I have a therapist. I don't think everyone needs therapy, but I know for me I am thankful for the therapists I have had in my life. I have struggled with depression all my life - my brain chemistry is just wired differently. It is not like I had a broken childhood or lots of trauma in my life, but I do have things that have tripped me up and it has been hard for me to move past those issues. Add in that I just feel as a person....I am constantly working on me. I am continually growing and changing and it is nice to have someone there who isn't a friend or lover to help be a sounding board and give guidance without some of the things that come with having an intimate bond.
Last January my therapist at that time left for a new job and it wasn't like her current job so not like I could just follow her so she recommended one of her colleagues for me.
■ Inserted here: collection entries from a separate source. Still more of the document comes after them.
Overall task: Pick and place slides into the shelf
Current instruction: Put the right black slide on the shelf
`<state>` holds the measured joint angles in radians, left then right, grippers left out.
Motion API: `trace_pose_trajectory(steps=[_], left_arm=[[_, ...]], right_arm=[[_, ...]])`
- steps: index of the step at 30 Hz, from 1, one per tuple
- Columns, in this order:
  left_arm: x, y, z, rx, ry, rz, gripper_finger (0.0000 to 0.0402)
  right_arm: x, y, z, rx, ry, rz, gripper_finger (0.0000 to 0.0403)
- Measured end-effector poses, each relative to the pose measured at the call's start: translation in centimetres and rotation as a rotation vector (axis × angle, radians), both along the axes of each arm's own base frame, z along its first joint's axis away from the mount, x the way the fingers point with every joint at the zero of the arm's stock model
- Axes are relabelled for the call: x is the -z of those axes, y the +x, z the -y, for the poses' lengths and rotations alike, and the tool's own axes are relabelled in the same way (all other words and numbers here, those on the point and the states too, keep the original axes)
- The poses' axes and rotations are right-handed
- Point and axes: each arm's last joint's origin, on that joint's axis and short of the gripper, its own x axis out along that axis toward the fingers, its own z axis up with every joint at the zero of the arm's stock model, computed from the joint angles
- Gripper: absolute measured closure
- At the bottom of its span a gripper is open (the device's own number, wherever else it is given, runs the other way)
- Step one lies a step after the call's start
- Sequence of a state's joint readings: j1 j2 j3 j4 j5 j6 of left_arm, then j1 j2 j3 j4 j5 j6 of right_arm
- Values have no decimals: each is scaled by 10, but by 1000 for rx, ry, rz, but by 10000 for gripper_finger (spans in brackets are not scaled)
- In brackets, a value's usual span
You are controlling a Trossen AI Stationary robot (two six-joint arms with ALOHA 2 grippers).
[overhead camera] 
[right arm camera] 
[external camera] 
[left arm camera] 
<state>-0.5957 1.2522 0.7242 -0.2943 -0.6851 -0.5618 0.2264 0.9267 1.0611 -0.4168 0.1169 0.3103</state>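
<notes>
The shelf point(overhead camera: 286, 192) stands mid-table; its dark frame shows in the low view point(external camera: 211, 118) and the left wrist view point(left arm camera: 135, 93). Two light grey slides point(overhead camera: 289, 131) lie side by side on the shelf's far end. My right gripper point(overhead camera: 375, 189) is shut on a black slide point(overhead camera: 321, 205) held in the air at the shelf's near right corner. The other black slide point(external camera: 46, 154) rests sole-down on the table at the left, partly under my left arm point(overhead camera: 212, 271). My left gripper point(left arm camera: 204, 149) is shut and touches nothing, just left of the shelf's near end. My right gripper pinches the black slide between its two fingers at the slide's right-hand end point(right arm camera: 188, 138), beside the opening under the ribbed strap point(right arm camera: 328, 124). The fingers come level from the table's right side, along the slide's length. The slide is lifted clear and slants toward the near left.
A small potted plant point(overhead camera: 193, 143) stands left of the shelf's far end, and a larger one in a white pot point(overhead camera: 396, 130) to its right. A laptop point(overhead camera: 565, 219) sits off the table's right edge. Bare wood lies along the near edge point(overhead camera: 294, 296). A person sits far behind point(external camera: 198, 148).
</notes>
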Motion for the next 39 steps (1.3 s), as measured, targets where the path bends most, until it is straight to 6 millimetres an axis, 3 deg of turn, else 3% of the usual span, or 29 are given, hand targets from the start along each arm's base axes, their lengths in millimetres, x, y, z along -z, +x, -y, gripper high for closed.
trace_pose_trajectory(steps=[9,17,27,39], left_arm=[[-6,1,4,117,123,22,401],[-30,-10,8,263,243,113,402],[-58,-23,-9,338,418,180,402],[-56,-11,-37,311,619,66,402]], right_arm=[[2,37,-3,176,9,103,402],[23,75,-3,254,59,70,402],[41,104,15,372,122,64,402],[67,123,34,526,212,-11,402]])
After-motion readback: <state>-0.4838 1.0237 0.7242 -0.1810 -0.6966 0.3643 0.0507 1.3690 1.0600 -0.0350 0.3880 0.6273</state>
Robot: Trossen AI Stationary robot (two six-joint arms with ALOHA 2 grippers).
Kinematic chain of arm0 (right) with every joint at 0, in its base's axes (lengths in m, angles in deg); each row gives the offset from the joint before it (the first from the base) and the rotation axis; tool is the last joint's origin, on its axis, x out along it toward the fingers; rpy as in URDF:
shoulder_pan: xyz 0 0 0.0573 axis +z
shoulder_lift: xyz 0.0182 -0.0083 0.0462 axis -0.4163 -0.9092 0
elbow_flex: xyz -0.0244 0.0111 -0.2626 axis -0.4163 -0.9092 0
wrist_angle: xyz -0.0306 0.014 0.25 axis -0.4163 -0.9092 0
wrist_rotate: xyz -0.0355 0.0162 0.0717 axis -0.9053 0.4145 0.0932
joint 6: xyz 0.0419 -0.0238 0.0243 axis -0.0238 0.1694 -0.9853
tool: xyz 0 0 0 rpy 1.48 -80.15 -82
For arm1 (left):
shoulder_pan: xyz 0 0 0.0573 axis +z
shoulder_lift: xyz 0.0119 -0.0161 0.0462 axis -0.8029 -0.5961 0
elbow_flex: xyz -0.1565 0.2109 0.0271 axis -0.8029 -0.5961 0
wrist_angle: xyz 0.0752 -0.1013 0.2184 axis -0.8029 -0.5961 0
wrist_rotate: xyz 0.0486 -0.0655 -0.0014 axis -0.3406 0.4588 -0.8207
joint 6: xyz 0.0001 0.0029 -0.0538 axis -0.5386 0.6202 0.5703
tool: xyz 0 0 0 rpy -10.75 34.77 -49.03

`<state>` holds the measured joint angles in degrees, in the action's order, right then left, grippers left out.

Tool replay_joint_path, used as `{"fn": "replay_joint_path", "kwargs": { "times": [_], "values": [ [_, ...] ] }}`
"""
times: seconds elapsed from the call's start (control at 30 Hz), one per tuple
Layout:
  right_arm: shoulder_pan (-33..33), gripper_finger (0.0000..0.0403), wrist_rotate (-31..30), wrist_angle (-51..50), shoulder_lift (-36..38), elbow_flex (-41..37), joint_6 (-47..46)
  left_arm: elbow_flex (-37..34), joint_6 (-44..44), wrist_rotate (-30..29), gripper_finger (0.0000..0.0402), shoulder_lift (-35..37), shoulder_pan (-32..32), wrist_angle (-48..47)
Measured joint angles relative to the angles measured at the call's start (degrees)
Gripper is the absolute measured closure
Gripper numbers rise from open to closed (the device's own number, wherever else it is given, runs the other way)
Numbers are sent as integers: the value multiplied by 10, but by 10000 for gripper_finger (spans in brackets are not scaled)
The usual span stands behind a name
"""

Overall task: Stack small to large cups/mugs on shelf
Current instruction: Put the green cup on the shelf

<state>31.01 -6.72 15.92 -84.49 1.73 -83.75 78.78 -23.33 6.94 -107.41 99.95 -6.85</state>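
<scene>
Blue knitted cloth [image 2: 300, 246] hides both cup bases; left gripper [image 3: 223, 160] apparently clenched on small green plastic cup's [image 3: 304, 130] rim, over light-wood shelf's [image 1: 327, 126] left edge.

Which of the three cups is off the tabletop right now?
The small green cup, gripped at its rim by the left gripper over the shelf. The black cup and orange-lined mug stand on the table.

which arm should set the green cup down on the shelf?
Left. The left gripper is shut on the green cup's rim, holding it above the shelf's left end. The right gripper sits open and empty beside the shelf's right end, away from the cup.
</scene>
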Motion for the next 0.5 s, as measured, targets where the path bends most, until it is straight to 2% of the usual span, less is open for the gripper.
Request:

We had kind of a bumpy start only because I was scared of some of the things brought up. But when I reached out again she was there for me and has been a champion for me. I am extremely thankful to have her help.
I feel in 2012 - really just in the last 6 months. I have been growing more comfortable with myself then I have ever been. I know it is mainly due to her help and understanding.
The above photo is from my therapist's office. She has a bowl of rocks in her office. Some of the rocks have been given to her, some she has collected and she has it out so people can look at them or can take a rock if they want. When I stepped into her office, I immediately was taken with the bowl of rocks. I ran my fingers through them and picked them up looking at them - so many lovely shapes, textures and colors. I think one reason I was drawn to them because here at home I have a bowl of rocks too. Mostly rocks given to me by friends, but some collected over the years. I have found lately when we travel, I have been finding rocks that I feel should come home with me and be added to my bowl. I am glad I see them and see so many other things I have ignored for far too long....simple everyday joy is coming back to me and I have to thank my therapist for helping me find my way back to it. Thank you Rhonda!